Instructions for the task - Give back a single number: the count of lines in the data that contain the string "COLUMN".

Stored dataset items

┌──

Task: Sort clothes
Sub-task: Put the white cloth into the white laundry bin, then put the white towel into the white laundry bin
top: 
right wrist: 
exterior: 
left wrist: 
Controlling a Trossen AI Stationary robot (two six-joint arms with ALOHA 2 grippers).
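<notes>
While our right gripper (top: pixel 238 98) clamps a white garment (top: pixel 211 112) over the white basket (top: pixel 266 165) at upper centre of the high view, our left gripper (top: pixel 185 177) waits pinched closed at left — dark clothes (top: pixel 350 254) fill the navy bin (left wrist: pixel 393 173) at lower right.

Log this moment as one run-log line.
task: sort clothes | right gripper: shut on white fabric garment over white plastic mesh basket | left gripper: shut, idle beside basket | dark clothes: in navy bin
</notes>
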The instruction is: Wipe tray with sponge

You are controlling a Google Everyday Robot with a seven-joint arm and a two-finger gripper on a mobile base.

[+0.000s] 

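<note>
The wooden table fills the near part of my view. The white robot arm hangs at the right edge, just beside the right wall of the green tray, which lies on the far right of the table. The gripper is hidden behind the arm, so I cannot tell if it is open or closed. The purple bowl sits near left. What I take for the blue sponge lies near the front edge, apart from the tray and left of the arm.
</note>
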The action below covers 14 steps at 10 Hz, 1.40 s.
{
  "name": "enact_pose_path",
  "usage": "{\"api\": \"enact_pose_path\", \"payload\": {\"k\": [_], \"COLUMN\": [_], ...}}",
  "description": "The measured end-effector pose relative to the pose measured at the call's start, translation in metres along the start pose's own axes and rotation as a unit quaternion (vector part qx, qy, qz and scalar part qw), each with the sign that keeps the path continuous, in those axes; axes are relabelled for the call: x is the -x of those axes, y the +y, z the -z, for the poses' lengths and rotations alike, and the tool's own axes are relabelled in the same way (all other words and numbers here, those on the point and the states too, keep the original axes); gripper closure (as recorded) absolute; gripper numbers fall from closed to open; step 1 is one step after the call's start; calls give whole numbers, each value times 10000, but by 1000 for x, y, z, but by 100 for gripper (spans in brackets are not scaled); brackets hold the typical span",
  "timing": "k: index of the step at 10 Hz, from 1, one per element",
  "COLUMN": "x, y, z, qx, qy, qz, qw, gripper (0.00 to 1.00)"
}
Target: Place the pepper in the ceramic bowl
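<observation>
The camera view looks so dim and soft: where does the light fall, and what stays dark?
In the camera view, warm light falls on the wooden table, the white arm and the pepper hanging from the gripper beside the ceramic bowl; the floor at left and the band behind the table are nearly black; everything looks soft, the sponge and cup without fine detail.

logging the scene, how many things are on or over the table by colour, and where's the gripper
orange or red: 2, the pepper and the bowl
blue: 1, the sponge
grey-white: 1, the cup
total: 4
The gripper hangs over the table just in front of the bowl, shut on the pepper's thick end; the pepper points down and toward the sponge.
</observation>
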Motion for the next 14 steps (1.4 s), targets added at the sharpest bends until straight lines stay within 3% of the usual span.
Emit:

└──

Written answer - 2